Des neurones, qui se développent au sein même de la tumeur, contribuent au développement du cancer, révèle dans « Nature » une étude INSERM/CEA ayant porté sur la prostate. Plus surprenant encore, ces cellules nerveuses, appelées DCX +, proviennent du cerveau, après avoir passé la barrière hémato-encéphalique et transité jusqu'au microenvironnement tumoral via la circulation sanguine.

Une fois dans la tumeur, ces progéniteurs « se différencient en neuroblastes, puis en neurones adrénergiques producteurs d'adrénaline, explique Claire Magnon, directrice de l'équipe INSERM Atip-Avenir et auteure principale. Or, l'adrénaline régule le système vasculaire et c'est probablement ce mécanisme qui favorise à son tour le développement tumoral ».
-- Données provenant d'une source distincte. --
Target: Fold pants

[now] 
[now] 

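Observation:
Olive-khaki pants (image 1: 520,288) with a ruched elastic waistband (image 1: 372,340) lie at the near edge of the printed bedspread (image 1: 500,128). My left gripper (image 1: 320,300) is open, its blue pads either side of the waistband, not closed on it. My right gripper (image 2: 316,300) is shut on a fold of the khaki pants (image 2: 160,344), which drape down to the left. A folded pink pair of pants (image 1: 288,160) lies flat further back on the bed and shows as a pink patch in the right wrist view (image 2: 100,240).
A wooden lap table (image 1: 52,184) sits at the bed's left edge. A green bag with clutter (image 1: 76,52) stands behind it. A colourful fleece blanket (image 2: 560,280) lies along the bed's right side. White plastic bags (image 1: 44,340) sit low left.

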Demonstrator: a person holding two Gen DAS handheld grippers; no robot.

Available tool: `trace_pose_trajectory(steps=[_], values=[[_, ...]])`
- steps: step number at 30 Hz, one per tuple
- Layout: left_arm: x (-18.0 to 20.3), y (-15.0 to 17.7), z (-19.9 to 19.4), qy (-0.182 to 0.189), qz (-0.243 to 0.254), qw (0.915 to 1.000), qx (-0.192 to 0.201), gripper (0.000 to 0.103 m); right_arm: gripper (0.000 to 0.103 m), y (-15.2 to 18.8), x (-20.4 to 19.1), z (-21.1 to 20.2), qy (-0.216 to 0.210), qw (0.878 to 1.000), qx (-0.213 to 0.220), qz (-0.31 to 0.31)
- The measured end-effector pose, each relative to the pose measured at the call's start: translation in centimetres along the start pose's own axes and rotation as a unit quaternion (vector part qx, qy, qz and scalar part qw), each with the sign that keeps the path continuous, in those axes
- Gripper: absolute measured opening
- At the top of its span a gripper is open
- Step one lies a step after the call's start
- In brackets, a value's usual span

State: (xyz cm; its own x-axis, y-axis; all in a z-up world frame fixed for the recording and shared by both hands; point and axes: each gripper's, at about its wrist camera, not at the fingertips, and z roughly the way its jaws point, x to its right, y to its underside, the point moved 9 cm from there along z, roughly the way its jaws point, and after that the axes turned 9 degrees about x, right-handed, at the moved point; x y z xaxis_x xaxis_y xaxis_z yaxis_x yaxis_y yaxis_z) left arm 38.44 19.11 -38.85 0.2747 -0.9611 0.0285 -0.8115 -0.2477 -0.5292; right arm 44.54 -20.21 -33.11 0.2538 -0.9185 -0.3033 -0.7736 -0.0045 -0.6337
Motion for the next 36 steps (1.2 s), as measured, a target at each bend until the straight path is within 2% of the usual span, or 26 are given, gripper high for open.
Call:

Cette recherche ouvre la voie à une nouvelle piste thérapeutique : les bêtabloquants comme anticancéreux. Des observations cliniques soutiennent cette hypothèse en montrant que les patients ayant un cancer de la prostate et traités par bêtabloquant ont de meilleurs taux de survie.

Le rôle inattendu des nerfs dans les cancers solides

La production de nouveaux neurones est rare chez l'adulte, se cantonnant à deux régions particulières dans le cerveau. L'équipe de Claire Magnon vient de montrer que ce phénomène se produit également en dehors du système nerveux central : dans les tumeurs.

Le rôle inattendu des fibres nerveuses dans les cancers solides commence à être connu depuis quelques années seulement. En 2013, la chercheuse Claire Magnon l'avait mis en évidence dans les cancers de la prostate.

Dans cette étude, la scientifique a voulu tester l'hypothèse que le réseau nerveux se formait sur place. À partir des tumeurs de 52 patients atteints de cancer de la prostate, la chercheuse a découvert la présence de cellules exprimant la protéine doublecortine (DCX), connue pour être exprimée par les cellules progénitrices neuronales. De plus, dans les tumeurs étudiées, la quantité de cellules DCX + est corrélée à la sévérité du cancer.

Des progéniteurs cérébraux en transit 

« Cette découverte étonnante atteste de la présence de progéniteurs neuronaux DCX+ en dehors du cerveau chez l'adulte, explique Claire Magnon. Et nos travaux montrent qu'ils participent bien à la formation de nouveaux neurones dans les tumeurs ».

Afin de déterminer l'origine de ces progéniteurs tumoraux, l'équipe a quantifié les cellules DCX + présentes dans le cerveau de souris transgéniques porteuses de tumeurs. Les chercheurs ont observé que lors de l'établissement d'une tumeur, leur quantité est réduite dans l'une des deux régions du cerveau, où elles résident habituellement : la zone sous-ventriculaire.

Les bêtabloquants, une nouvelle piste dans le cancer 

L'équipe a montré à travers différentes expérimentations que ces cellules quittaient cette zone pour apparaître dans la tumeur. « Nous constatons des anomalies de la perméabilité de la barrière hématoencéphalique de la zone sous-ventriculaire chez les souris cancéreuses, favorisant le passage des cellules DCX + dans le sang, explique Claire Magnon. Rien ne permet pour l'instant de savoir si ce problème de perméabilité précède l'apparition du cancer sous l'effet d'autres facteurs, ou si elle est provoquée par le cancer lui-même, via des signaux issus de la tumeur en formation ».

Pour la chercheuse, l'étude de ce réseau nerveux dans le microenvironnement tumoral pourrait apporter des réponses sur le pourquoi des résistances à certains traitements et favoriser de nouveaux médicaments. Deux essais cliniques testant les bêtabloquants en tant qu'anticancéreux ont récemment ouvert aux États-Unis.